The bureaucratic gears turn slowly. Tatiana left for a short vacation in the Bahamas with her fiancé. Many of the European equivalents of the CDC were closed for assorted holidays (and, to be honest, they do not work at light speed even when they are open). The files were eventually shuffled and filed and analyzed, after which there was a clear pattern. Six of the OECD countries showed an anomalous rise in flu-like deaths among young, healthy adults. The spike in unexplained Dormigen prescriptions, both in the U.S. and in those six OECD countries, was also pronounced. The numbers were not huge, but they were significant. More reports were prepared. Meetings were held. Information was shared across countries—the usual administrative protocol. No one was particularly alarmed. The pattern was noteworthy but relatively modest in the grand scheme of things.

That changed in week three. Tatiana, back from the Bahamas, sent an e-mail to the whole Contagious Disease Working Group: “Hey All, I just compiled the new data on global unexplained deaths, and there is something going on here. The numbers are still relatively small, but they are increasing at a rapid rate. Can we get together before the end of the day?”

In CDC-speak, that means “Holy shit!” Nobody in public health likes to see anything “increasing at a rapid rate.” Epidemics do not meander along at fifty-five miles per hour. When a sick person has the potential to infect ten or twenty-five others, every sporting event or crowded subway car or day-care center becomes the disease equivalent of a cluster bomb. That was how forty million people died in the Spanish flu pandemic. There were three more deaths at the University of Vermont, all athletes. The media did not have access to the broader data, which was showing a rise in unexplained deaths across the country, but when three otherwise healthy college students die in the same place from an ambiguous cause, people notice. Google News blasted a segment on the “mysterious deaths” at the University of Vermont. CNN sent a camera crew to campus to interview alarmed students, thereby generating more alarm. The Internet was abuzz with theories.

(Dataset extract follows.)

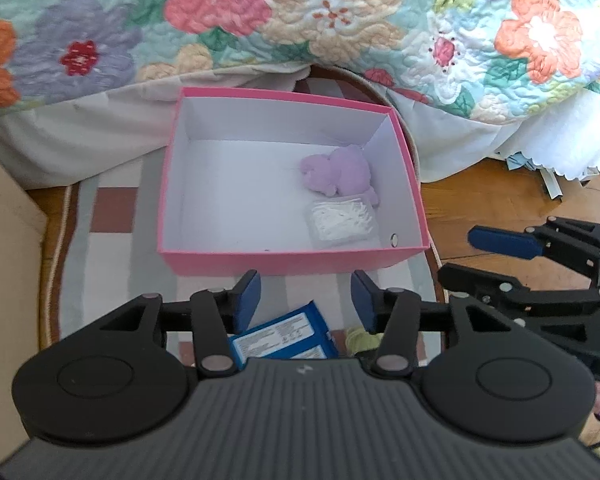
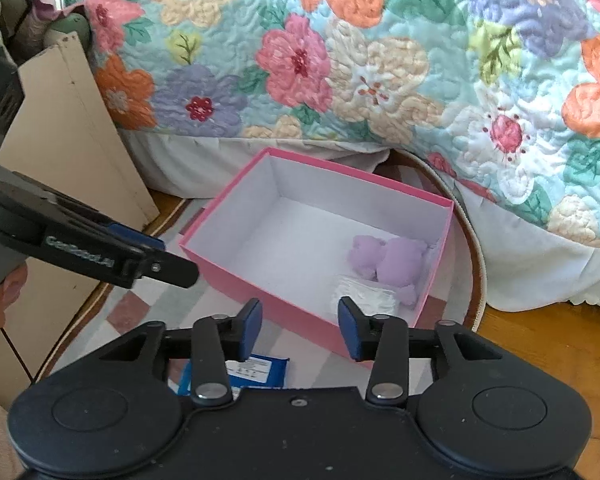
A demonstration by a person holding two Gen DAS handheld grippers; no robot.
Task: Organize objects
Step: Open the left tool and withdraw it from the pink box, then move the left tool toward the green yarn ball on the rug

The CDC Director asked Ron Justman, the head of Tropical Diseases, to lead a working group to coordinate our response to whatever was going on, this anomalous spike. There was no reason to believe it was a tropical disease, but Justman was senior and relatively competent. More important, he had some free time, having just rotated off of a task force working on an outbreak of dengue fever in Hawaii. The NIH sent over a handful of research scientists. Yes, there was a CNN camera crew at the University of Vermont, but in our world (though I was not yet involved) this felt like more of the same: another statistical aberration that would likely run its course.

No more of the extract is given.